LAS VEGAS — Lucy Flores was a candidate with a life story straight out of Hollywood — one of 13 children who grew up in a rough Las Vegas neighborhood, a former gang member who straightened out, went to law school, became a state legislator and now was running for lieutenant governor. She earned glowing profiles in the national press.
Last week, however, Flores was crushed in the lieutenant governor’s race, doomed by dismal Democratic turnout that also toppled many of this state’s diverse slate of rising young Democrats. They included attorney general hopeful Ross Miller, the secretary of state and son of a former governor, and Rep. Steven Horsford, one of the few African-Americans in Congress whose district is not majority black.
“It was a bad environment for Democrats this year,” Flores said in an interview Friday. “I was grossly outspent. We did what we could and we were very successful with the little we had, but I was not able to respond to false attack ads.”
As Democrats lost more than 300 statehouse seats last week, they watched some of their most promising political up-and-comers go down in defeat. Republicans, meanwhile, stocked their bench with a roster of rising stars who could someday run for higher office.
“We knocked out some really golden people for the Democrats, and provided a strong platform for our candidates to cut their teeth,” said Jill Bader, spokeswoman for the Republican State Leadership Committee. “Our candidates who won are going to be in an unbelievably stronger position and have two-to-four years of statewide media exposure, build strong teams and staff.”
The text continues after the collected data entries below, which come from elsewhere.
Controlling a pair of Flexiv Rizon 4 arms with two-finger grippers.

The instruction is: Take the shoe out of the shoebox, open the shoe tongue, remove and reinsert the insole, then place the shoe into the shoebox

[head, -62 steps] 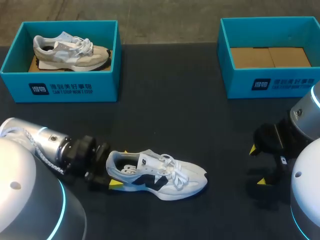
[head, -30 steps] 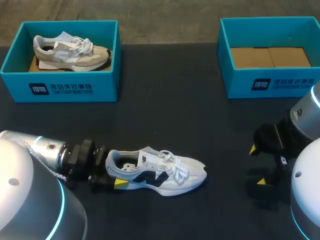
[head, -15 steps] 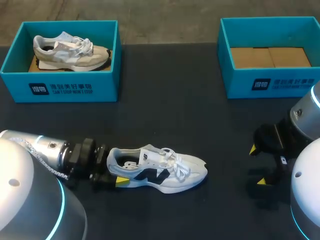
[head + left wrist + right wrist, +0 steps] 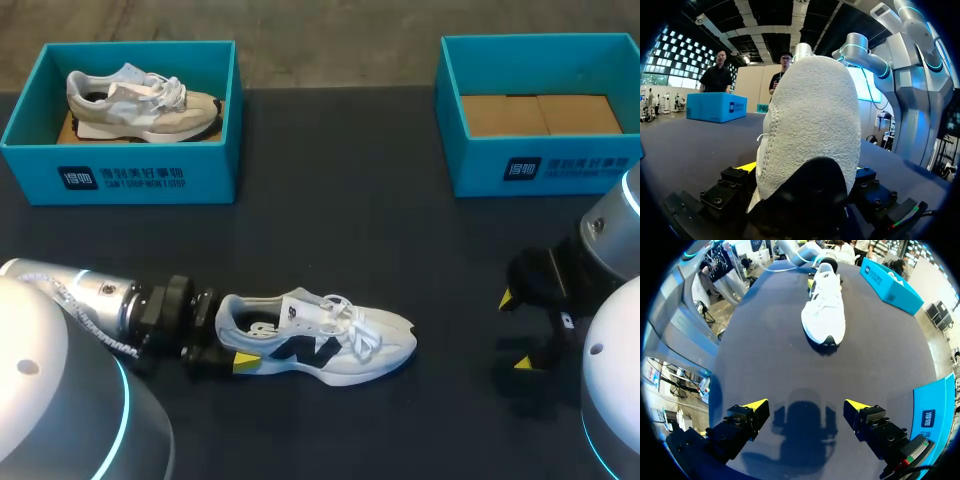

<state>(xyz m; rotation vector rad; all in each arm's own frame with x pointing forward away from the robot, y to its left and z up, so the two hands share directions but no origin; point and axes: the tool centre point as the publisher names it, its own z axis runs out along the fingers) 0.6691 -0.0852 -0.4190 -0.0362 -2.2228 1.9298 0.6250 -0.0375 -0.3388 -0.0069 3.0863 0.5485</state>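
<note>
Status: early stage; first step complete, the rest outstanding

1. The white mesh sneaker with a dark navy side mark (image 4: 320,345) is out of its box and rests sole-down on the dark bench (image 4: 330,230), lower centre of the head view, with its toe towards the right.
2. The left fingers (image 4: 245,362) pinch the sneaker's heel from both sides, lower left of the head view. In the left wrist view the heel fills the gap between them.
3. The right fingers (image 4: 507,298) are spread wide with nothing between them, at the right edge and well apart from the sneaker.
4. The teal cardboard shoebox with a bare brown floor (image 4: 540,170), upper right, holds no shoe and is judged to be the destination.
5. A second teal shoebox (image 4: 120,178), upper left, contains a beige and grey sneaker (image 4: 140,100).
6. The laces lie across the tongue, which looks unopened. A pale insole appears to sit inside the collar.
7. Outstanding: open the tongue, pull and refit the insole, box the shoe
</note>
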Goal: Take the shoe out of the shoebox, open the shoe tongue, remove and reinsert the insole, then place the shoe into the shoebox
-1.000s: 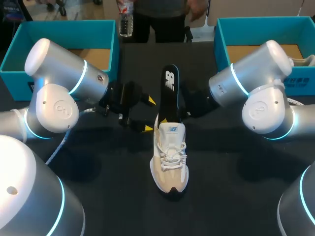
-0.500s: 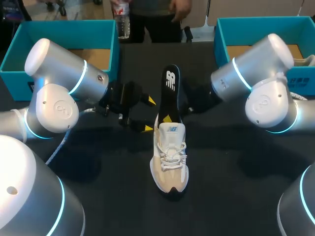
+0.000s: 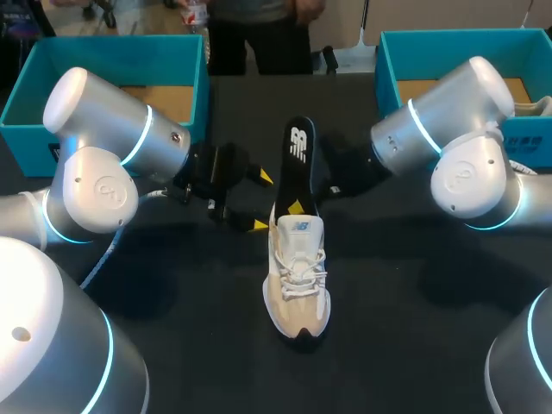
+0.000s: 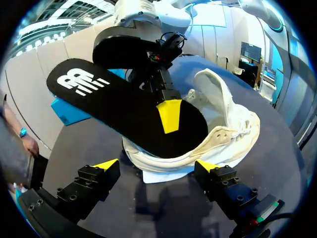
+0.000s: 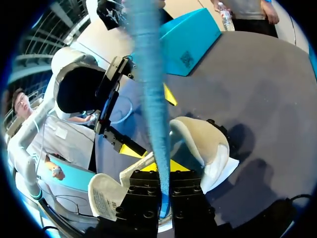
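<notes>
A blue shoebox (image 3: 110, 53) sits at the far left of the black table (image 3: 414, 285). Its inside is brown.

Next to it, the left arm comes in from the left side. The left gripper (image 3: 258, 201) is wide open and holds nothing. Its two yellow tips point at the back of the shoe. In the left wrist view, the tips sit on either side of the shoe's heel, close to it but not touching.

In the middle of the table stands the shoe (image 3: 297, 280). It is white and tan with white laces, and it is out of the box. Its toe points toward the near edge and its heel toward the far edge. The tongue (image 3: 300, 231) is up.

The black insole (image 3: 298, 164) sticks up from the back of the shoe and leans away from it. There is a white mark near its top. In the left wrist view, the low end of the insole (image 4: 116, 106) lies over the hole of the shoe (image 4: 225, 131). In the right wrist view you see its blue edge (image 5: 150, 84).

The right gripper (image 3: 297, 205) is pinched tight on the low part of the insole, one finger on each flat side. The right wrist view shows the fingers (image 5: 181, 166) pressed against it.

At the far right is a second blue shoebox (image 3: 448, 43). Another white shoe (image 3: 536, 107) lies in it.
</notes>
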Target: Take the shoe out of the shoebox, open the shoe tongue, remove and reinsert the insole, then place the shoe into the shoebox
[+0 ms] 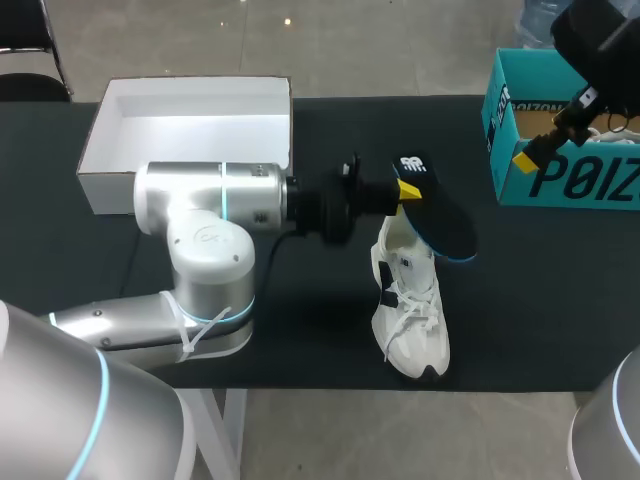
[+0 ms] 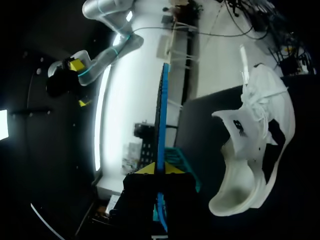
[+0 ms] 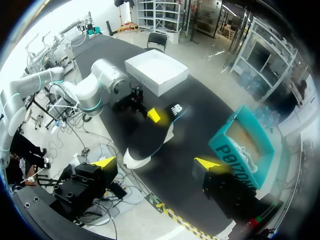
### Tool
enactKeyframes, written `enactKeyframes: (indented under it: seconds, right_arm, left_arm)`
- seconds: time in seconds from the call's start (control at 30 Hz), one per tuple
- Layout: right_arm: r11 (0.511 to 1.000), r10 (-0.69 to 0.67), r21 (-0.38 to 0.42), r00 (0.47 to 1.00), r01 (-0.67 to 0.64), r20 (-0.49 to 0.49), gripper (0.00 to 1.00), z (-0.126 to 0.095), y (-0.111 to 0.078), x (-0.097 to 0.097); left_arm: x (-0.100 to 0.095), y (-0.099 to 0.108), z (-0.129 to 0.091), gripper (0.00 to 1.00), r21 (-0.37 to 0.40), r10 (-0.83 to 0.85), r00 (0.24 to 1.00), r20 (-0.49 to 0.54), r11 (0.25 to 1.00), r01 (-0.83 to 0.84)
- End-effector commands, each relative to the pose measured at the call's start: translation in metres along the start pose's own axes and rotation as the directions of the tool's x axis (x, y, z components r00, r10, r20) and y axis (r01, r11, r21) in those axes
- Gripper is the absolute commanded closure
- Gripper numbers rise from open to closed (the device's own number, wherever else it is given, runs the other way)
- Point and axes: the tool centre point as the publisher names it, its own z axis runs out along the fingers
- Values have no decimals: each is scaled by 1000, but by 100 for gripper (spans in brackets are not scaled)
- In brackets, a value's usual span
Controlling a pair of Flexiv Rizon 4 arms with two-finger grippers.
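- Insole [image 1: 440, 215] clamped in left gripper [image 2: 159, 170], above shoe [image 1: 410, 315] by the table's [image 1: 300, 330] robot-side edge.
- Right gripper [image 3: 155, 162] fingers apart, empty, over shoebox [image 1: 505, 150].
- Reinsertion probably wants the leading end angled low into the opening.

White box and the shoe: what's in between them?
In the head view, my left arm lies between the white box and the shoe, its jaws shut on the dark insole above the shoe.
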Motion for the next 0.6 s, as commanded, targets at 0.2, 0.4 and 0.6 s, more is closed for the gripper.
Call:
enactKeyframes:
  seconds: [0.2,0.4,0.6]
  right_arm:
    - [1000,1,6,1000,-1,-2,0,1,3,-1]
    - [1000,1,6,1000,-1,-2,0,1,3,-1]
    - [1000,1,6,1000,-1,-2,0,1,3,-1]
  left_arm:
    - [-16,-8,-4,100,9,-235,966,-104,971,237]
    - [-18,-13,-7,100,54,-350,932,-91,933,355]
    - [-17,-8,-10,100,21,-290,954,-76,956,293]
Flores left a safe assembly seat to seek the part-time lieutenant governor’s post, which could lead to the governorship if popular GOP Gov. Brian Sandoval challenges Senate Democratic Leader Sen. Harry Reid in 2016. But she was up against Sandoval’s chosen successor, state Sen. Mark Hutchison, who rode the coattails of the governor’s blowout win for re-election, and drew from his vast cash reserves.
To see how important it is to build a bench, just look at the Republicans’ class of 2010. That wave election knocked out possible national Democratic figures like Ohio Gov. Ted Strickland and stocked the GOP’s cabinet with possible 2016 contenders and other rising stars like Florida Sen Marco Rubio, Wisconsin Gov. Scott Walker, New Mexico Gov. Susanna Martinez and Sandoval himself.
Republicans this year are celebrating a number of diverse new office-holders that they hope belie the image of their party as the preserve of white men — Illinois Lt. Gov. Evelyn Sanguinetti, Colorado Attorney General Cynthia Coffman, Janet Nguyen and Young Kim, who won state senate seats in Southern California. Democrats can boast of some potential rising stars too, like New Mexico’s new Attorney General Hector Balderas or Rhode Island’s next Gov., Gina Raimondo. But there are far fewer Democrats to tout.
Mo Elleithee, a spokesman for the Democratic National Committee, said fears of a declining Democratic bench are overblown. “We had a lot of Democratic candidates who fell just short this time who I don’t think we’ve heard the last of,” he said.
In Nevada, Republicans now control all levels of state government. The lone Democrat elected statewide is Reid, 74.
Democrats failed to pit a top-tier challenger against Sandoval, which contributed to voter malaise and record-low turnout.
Among the collateral damage were Horsford, a freshman congressman who wasn’t even considered endangered until low Democratic early turnout triggered a flood of outside money targeting him, and Miller, who had been considered the attorney general front-runner and a possible future governor.
The two sidelined Democrats will have to find a way to support themselves for at least the next two years. They also run the risk of getting comfortable away from the political grind, according to Sheila Leslie, a former Nevada lawmaker who left her safe Democratic Senate seat in 2012 in an unsuccessful bid to help her party by unseating an incumbent Republican state senator.
“The danger of a break is they’ll discover what life is like out of elected office,” she said.
Flores said she’s keeping her options open for potential political runs in 2016 or 2018. In the meantime, she said she plans to return to her day job at a Las Vegas law firm, stay active in her community and advocate for issues she worked on as an assemblywoman.
“I think it just gives everyone an opportunity to refocus, regroup, and start laying the groundwork on what’s necessary to be successful in 2016,” she said. “When there’s a failure of sorts, what you do is you learn from any mistakes, you improve and you get better, and generally that’s what that’s what the Democratic Party is going to do in Nevada.”